Developing and maintaining a shovel-ready site for industry in the Jamestown area requires preparation, patience, willpower and investment.
The Resource Center is looking for an area in Jamestown to build a health care facility. A proposed location is on Harrison Street, the former site of the Watkins building.
The location has been met with some resistance from City Council members, as well as Mayor Sam Teresi, who the location is one of the last in the city where a manufacturer would be able to begin development immediately.
Article Photos

A for sale sign stands on this Harrison Street property. It is one of the few sites ready for industrial development in Jamestown.
P-J photo by
Liz Skoczylas
"Our position was, this site is virtually ready to go," Teresi said. "We have been spending hundreds of thousands of dollars over the past 25 years to ready it."
Representatives for The Resource Center have stated that although the Harrison Street location is ideal for the size and type of facility they are looking to build, that they are willing to take other locations into consideration.
"We are very pleased now with the willingness of The Resource Center to resume looking at other alternatives," Teresi said.
"Our staff has been actively engaged in conversations with them right along, including the last few days since they have publicly pronounced that they would be open to other sites. We are very pleased with that. We think that The Resource Center project has a lot of value and potential for the community, and we look forward to working with them."
PAST PROJECTS
In the past, Teresi said, many businesses have been able to develop in the Jamestown area because the city and county invested the funds to create industrial development opportunities, and then had the patience and willpower to keep the sites available for their intended purpose.
Teresi cited businesses such as Cummins Engine, SKF and Bush Industries as having come in at times when the county and city had locations available. Although some locations took longer to fill than others, Teresi credits the Jamestown area as having those locations available.
"I just think it would be very short-sighted to give up that site for the type of development that could happen in many, many other locations in the city and, quite frankly, bring more bang for the buck," Teresi said.
Because the Harrison Street location is ready for industry to move in right now, the city is working to preserve it. According to Teresi, if a business shows interest in the community but there is no place to build, they will move elsewhere.
"When the opportunity comes knocking on the door and somebody wants to come look at your community, you have to have options for them right now. Otherwise, there is no shortage of other places around the nation and North America that are ready to go right now," Teresi said.
The Harrison Street property has sat vacant for many years. However, according to Teresi, the thought of vacant land is not reason enough to give it up.
"I can't sit here and guarantee to anyone that if The Resource Center doesn't build on that property, there will be a manufacturing firm going in there in six months, or even six years," Teresi said. "What I can guarantee is that if The Resource Center goes on that site, we will lose it permanently as an industrial development opportunity, and nothing from a manufacturing standpoint will ever be on that site."
FUTURE OPPORTUNITIES
Many of the locations in Jamestown that would be available for future businesses are not what the city considers to be shovel-ready. Most would require work, such as a building being torn down or renovated, before a business would be able to move in. And, many are privately owned.
"I don't mean to give the impression there are no options. There are options. Many, most of them, are under private ownership and control, which adds to the time and the complication factor. A lot of the options, quite frankly, need more nurturing and investment in them to get them ready to go on Day One," Teresi said.

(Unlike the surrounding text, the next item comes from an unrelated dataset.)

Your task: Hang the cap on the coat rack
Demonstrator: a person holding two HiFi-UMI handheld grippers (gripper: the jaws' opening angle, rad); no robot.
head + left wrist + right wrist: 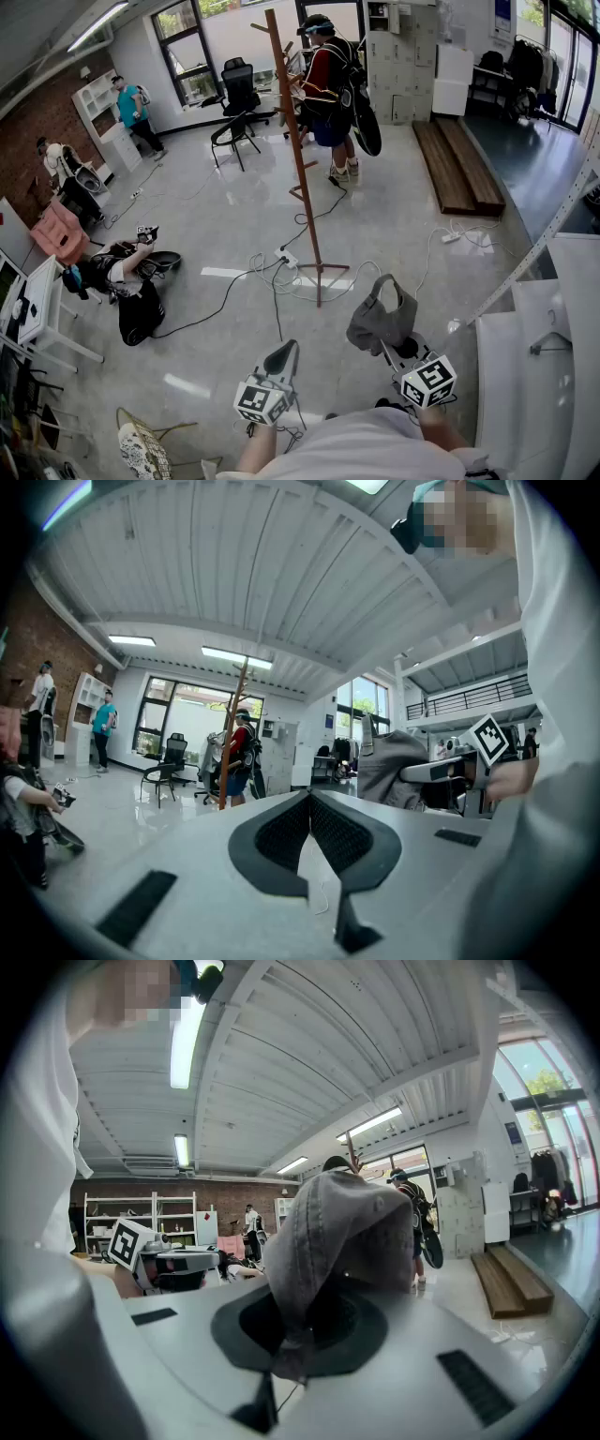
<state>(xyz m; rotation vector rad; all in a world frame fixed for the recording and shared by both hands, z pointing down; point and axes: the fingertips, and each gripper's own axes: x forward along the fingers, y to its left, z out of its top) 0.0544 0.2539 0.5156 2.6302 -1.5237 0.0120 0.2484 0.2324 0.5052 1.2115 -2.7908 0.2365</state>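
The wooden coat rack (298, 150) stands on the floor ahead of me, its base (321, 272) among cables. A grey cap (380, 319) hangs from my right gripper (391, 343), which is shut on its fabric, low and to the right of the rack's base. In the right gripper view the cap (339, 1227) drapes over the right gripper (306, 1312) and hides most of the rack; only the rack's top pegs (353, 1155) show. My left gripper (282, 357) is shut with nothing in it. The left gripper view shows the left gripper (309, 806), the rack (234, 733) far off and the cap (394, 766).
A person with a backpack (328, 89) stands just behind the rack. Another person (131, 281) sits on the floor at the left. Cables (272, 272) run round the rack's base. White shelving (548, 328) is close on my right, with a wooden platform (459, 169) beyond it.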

Over the last two years, work has gone into the former Dahlstrom's complex. The city and the owner of the property worked together to get $1 million of state funding in order to assist with the demolition.
"Hopefully, in the not-too-distant future, now that work has resumed on the demolition of the former Dahlstrom's complex down on Buffalo and Second, that will yield probably another 2 to 3 acres of industrial development space," Teresi said.
According to Teresi, there were two purposes for the Dahlstrom demolition project, the first being to eliminate the public safety hazard of the building potentially collapsing.
"The other purpose of the Dahlstrom project was to clear and yield another two to three acres of industrial development space within the city limits that has all utilities available to it and access and it's zoned properly," Teresi said.
REMAINING PATIENT
"The city does not go out and act as a real estate broker for any particular option. That would be inappropriate," Teresi said. "What we do do, which I think is appropriate, is we give multiple options and let them go out and make their own assessment as to what works best for them, and then negotiate their own deal to purchase the property."
As the city works with The Resource Center to find a location that will suit the needs of everyone, Teresi said it keeps in mind a number of other factors. He said the facility will house hundreds of jobs.
"Instead of putting that traffic down in isolation, where there's nothing else around it, find a location in the commercial area of the city or the downtown, where that traffic could have positive spin-off benefit for other commercial businesses around it," Teresi said.
The city has worked to invest in many locations throughout the years. Teresi emphasized the importance of having patience to keep a property for the purpose of industrial growth.
"History has proven that where we have invested in facilities and made them attractive and available, and where we have invested in new building sites and we've had the patience and the willpower, businesses have chosen to come and to locate there," Teresi said. "If we had not been ready, they would have chosen somewhere else."